Hence, the first point is that business plans are supposed to do what they are named to do – to plan your business. Therefore, it is vital that the leader of the organisation or company, and all other stakeholders, give their honest input into it. It may be wise to remember that if we fail to plan, as the age-old cliché goes, we plan to fail.

The input should also be realistic. Sometimes we tweak our forecasts into too optimistic scenarios so that the plan will look like it is going to work. This happens mostly because if we do not provide the required dose of over-optimism, we would end up with a plan that is indicating failure. And we really do not like that!

The alternative however, is not to take out our rose-tinted glasses, but to look through the rest of the plan and see why exactly the results are indicating failure, and what we would need to change elsewhere to turn this prediction around. Sometimes it may require employing less people initially, and doing more yourself, or reducing some cost items, or looking at different or better ways to increase sales. This should always be done with a dollop of realism, taking into account the surrounding context of the environment. And sometimes, yes, there will be the disappointment of realising that your original idea, when planned out, won’t work, or you can’t seem to find a way to make it work. At that point you have to face the painful scenario of aborting the much-loved idea that got you all passionate.

Business Plan

Secondly, business plans are always based on foresight, which is hardly perfect vision. Therefore, it is essential that the business plan is periodically taken off the shelf, or out of the drawer, and reviewed. This could be every six months, every year, or on achieving (or not) certain milestones. It should then be revised and corrected, entering in the new data and experience you gained, so that you would have a more realistic plan. A plan represented pictorially would generally look like a smooth straight line graph (see figure 1), or maybe with one or two angles (see figure 2). What really happens in life can be more reasonably depicted in figure 3.

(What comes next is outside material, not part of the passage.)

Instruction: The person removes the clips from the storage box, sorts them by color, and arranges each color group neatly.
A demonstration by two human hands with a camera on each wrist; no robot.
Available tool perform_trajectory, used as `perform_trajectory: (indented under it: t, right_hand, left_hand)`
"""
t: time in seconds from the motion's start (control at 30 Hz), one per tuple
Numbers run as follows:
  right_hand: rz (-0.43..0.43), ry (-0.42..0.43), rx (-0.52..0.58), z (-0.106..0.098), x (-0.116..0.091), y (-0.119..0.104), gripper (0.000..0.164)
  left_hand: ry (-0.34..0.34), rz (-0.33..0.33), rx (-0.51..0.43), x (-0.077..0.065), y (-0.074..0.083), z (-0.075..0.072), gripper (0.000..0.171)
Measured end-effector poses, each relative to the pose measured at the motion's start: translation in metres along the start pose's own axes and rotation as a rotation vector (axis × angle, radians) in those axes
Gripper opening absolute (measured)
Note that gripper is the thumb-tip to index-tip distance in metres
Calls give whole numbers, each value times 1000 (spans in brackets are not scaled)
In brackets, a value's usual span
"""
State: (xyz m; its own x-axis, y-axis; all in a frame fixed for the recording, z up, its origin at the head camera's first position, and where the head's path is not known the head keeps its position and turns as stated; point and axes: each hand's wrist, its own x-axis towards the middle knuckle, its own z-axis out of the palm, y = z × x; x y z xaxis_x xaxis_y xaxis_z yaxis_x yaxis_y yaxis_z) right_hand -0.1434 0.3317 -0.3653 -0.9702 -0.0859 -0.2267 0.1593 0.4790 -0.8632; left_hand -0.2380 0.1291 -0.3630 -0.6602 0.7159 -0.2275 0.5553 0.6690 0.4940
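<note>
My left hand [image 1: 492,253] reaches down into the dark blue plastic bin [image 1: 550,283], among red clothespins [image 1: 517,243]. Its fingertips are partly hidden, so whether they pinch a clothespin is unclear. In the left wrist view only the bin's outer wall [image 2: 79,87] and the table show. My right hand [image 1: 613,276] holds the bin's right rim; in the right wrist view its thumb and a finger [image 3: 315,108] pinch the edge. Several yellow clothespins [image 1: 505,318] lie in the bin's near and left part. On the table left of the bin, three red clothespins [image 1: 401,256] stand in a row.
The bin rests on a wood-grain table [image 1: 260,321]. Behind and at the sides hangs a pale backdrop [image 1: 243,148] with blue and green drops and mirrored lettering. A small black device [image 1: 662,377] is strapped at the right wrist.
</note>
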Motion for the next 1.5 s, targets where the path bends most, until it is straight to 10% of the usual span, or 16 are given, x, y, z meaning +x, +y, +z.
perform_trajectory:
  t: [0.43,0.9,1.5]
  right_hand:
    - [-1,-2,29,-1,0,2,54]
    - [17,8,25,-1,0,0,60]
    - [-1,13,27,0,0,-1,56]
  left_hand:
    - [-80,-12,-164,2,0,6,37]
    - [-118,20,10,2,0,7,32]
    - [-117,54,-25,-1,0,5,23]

It would also be advisable to extend the business plan if you have already surpassed the half-way mark. Except if it spans a hundred years, in which case probably your next of kin will do it for you.

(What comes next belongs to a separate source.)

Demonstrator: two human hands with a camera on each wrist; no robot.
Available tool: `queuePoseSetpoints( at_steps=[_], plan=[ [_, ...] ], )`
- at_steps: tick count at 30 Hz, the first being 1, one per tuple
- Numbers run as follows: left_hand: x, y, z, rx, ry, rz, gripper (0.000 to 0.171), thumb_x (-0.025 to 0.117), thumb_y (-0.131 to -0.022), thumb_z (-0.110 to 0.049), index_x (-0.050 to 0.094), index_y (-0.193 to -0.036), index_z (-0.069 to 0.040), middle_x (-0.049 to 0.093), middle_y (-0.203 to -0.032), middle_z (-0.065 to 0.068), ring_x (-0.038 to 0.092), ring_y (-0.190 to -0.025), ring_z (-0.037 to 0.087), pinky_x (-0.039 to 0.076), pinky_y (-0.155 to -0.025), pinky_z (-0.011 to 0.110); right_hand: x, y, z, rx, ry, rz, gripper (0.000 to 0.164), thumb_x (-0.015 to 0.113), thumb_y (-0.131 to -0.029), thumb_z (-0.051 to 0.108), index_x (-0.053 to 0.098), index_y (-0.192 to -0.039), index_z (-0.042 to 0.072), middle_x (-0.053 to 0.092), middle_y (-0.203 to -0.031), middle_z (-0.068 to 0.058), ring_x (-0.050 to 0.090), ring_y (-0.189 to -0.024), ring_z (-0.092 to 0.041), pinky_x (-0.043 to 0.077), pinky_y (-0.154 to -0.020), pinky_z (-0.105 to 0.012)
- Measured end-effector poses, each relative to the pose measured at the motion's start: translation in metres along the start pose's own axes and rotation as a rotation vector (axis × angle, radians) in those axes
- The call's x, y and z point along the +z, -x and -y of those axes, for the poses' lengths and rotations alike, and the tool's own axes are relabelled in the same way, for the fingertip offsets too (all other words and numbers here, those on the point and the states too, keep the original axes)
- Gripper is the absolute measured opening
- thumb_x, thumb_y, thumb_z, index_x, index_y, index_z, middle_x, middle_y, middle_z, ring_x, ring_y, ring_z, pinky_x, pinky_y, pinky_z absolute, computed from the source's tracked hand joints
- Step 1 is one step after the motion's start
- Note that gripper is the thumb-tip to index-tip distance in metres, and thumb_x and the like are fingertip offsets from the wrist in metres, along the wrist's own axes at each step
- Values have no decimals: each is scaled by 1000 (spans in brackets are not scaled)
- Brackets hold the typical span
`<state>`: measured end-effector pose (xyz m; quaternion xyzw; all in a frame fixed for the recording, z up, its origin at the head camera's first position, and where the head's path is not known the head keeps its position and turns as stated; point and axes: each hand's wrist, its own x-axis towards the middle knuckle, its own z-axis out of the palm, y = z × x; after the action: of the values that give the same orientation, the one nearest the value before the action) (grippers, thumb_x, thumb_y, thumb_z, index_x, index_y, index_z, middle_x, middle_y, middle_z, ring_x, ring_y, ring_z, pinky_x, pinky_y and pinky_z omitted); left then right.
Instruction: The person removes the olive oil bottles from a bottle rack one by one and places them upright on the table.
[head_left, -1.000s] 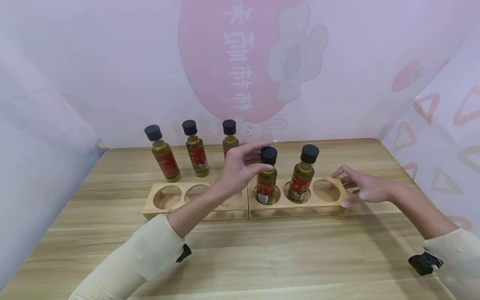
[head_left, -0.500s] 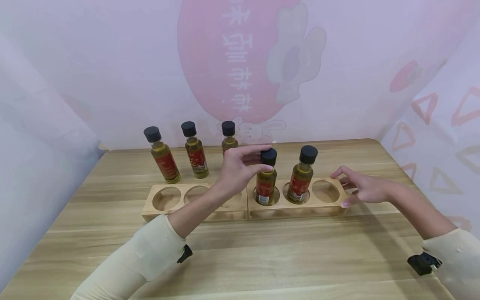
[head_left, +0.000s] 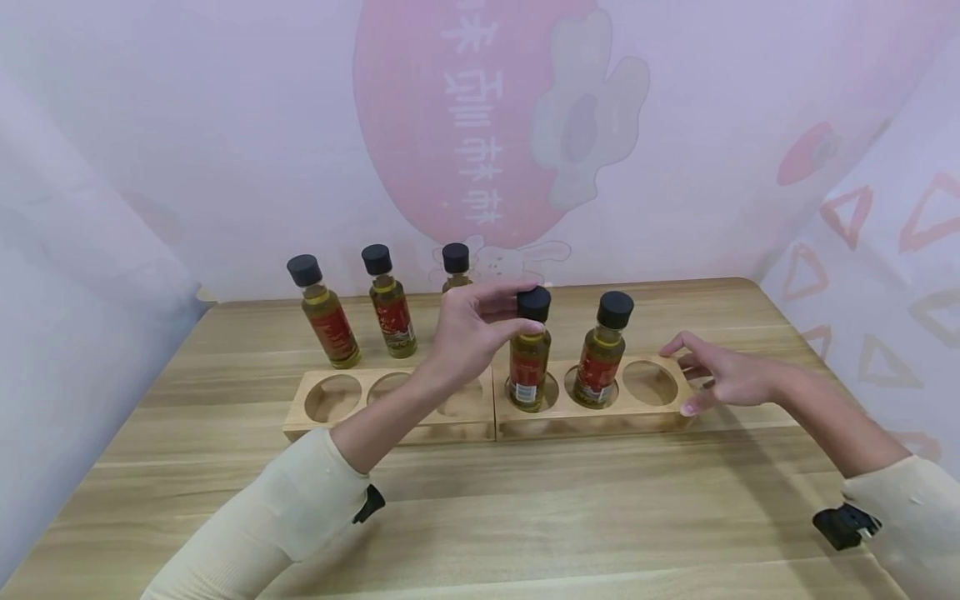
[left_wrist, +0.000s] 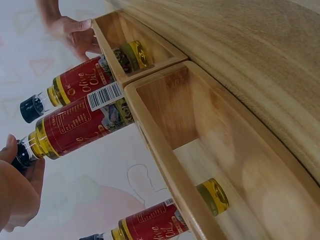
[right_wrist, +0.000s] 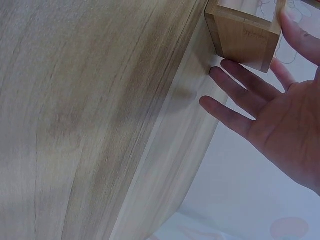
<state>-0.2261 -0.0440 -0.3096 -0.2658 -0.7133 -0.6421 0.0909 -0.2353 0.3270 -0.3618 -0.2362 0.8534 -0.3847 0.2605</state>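
Note:
My left hand pinches the black cap and neck of an olive oil bottle with a red label. This bottle stands nearly upright at the left hole of the right wooden bottle rack; its base is hidden in the left wrist view. A second olive oil bottle sits in the middle hole, its base visible inside the rack in the left wrist view. My right hand holds that rack's right end between thumb and index finger, its other fingers extended beside the end in the right wrist view.
A matching left rack adjoins the right one, its holes partly hidden by my left arm. Behind it stand three more bottles: left, middle and one mostly behind my hand. A printed curtain hangs behind the table.
My left hand and the pinched bottle have risen slightly and shifted a little left in the last half second. The right hand and the other bottles stay in place.

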Motion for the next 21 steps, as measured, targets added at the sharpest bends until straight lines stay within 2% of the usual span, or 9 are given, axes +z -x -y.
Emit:
queuePoseSetpoints(
  at_steps=[12, 21],
  plan=[
    [-2, 0, -7, 84, -31, -18, 39, 84, -81, 9, 73, -118, 8, 75, -111, 22, 76, -98, 33, 61, -92, 31, 0, -1, -1, 5, 1, 5, 76, 82, -87, 9, 28, -139, -4, 49, -142, -40, 44, -134, -61, 40, -105, -76],
    [-3, 0, -11, 66, -42, -29, 44, 84, -81, 9, 71, -123, 8, 76, -111, 23, 76, -98, 32, 62, -92, 32, 0, -1, 0, 7, 5, 3, 76, 82, -88, 9, 28, -139, -4, 47, -142, -41, 43, -134, -62, 40, -105, -76]
  ],
)
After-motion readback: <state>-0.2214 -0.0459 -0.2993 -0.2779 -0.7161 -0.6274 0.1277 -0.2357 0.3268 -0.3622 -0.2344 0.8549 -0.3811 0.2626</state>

Thirdly always try to get an outsider’s point of view. Remember that you are probably too close to the trees to realise how big the forest is. An outsider will take you through every step by asking what you may think are some of the stupidest questions. But those same questions may also uncover some deep flaws that you missed, or some great insights. You can do this by asking a friend you can trust, or a family member, who has your interests at heart. Try to pick someone who isn’t very negative, nor over-optimistic. It is also never a bad idea to find someone in business, who could become your mentor. That would be the person to show your plan to. Alternatively, invest some money in a couple of hours of a consultant’s time. The important thing is that you can explain your vision and plan to an outsider, and this outsider is convinced of what you are planning to do. If you don’t manage, then something still needs to be tweaked in the plan.

And when you don’t do any of this stuff, that’s when business plans tend to not work.